**TASK INSTRUCTIONS**
The data must be transcribed exactly, with no line missing.

**DATASET CONTENT**
━━━━━━━━━━━━━━━━━━━━━━━━━━━━━━

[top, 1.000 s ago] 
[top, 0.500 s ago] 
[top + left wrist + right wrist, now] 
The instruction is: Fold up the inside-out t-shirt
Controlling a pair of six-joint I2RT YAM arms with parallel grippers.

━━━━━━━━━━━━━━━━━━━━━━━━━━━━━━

**SOLUTION FOR THIS PROBLEM**
[top, 1.000 s ago] 
[top, 0.500 s ago] 
[top + left wrist + right wrist, now] 
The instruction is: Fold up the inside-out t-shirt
Controlling a pair of six-joint I2RT YAM arms with parallel grippers.

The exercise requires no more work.